Among the lines of the data, copy those that hold "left".
─── Recorded data ───
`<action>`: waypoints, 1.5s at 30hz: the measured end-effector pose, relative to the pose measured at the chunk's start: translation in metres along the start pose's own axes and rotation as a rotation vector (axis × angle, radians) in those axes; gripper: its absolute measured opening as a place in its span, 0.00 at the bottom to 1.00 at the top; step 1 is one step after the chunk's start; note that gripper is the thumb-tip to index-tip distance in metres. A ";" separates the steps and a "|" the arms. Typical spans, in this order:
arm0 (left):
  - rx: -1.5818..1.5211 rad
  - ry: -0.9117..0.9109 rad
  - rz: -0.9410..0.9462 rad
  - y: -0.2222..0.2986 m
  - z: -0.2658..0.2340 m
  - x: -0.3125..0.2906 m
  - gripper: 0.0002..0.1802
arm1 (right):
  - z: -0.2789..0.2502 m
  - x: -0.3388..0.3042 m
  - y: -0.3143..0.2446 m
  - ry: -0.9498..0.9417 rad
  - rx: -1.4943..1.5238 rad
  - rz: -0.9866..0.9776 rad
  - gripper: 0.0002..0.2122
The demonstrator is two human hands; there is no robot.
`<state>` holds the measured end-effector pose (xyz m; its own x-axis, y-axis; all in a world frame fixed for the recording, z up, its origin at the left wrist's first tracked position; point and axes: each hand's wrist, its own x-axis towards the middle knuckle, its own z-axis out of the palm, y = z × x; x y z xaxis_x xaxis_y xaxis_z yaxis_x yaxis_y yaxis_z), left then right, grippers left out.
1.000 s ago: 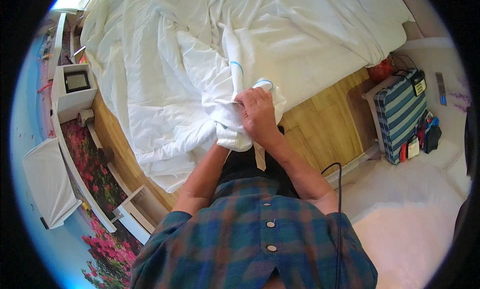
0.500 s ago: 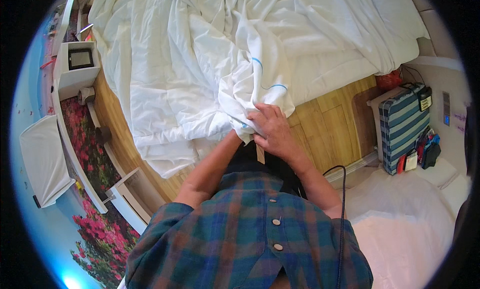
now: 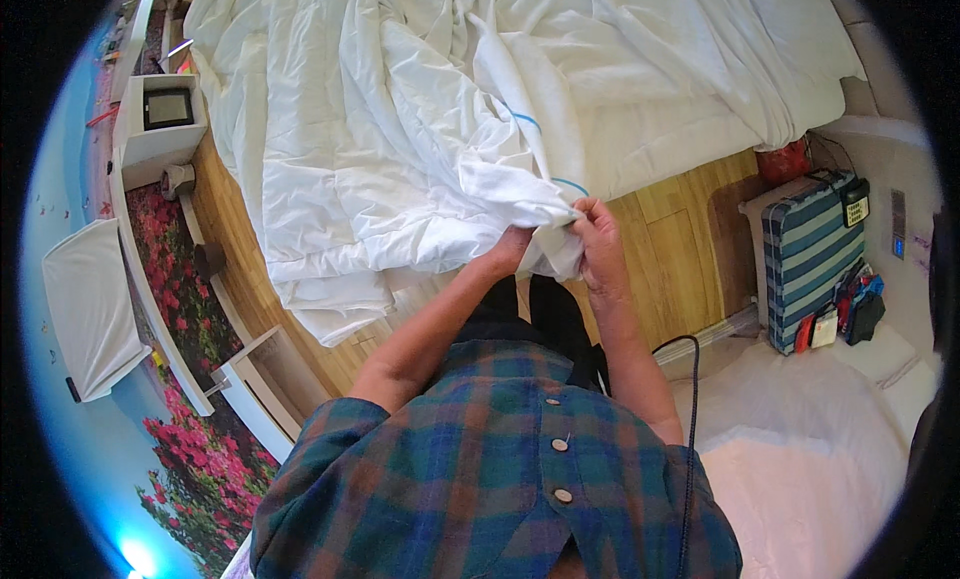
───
> _Exercise answer_
arm0 (left):
`<state>` holds the measured end-effector pose (xyz m; its own x-axis, y-axis; all in a world frame fixed for the recording, z up, its origin at the left wrist's first tracked position; point and axes: each hand's wrist, its own x-axis towards the middle knuckle, its own z-axis out of the palm, y = z × x; x y z xaxis_x xaxis_y xaxis_z yaxis_x yaxis_y yaxis_z), left then right, grippers left out.

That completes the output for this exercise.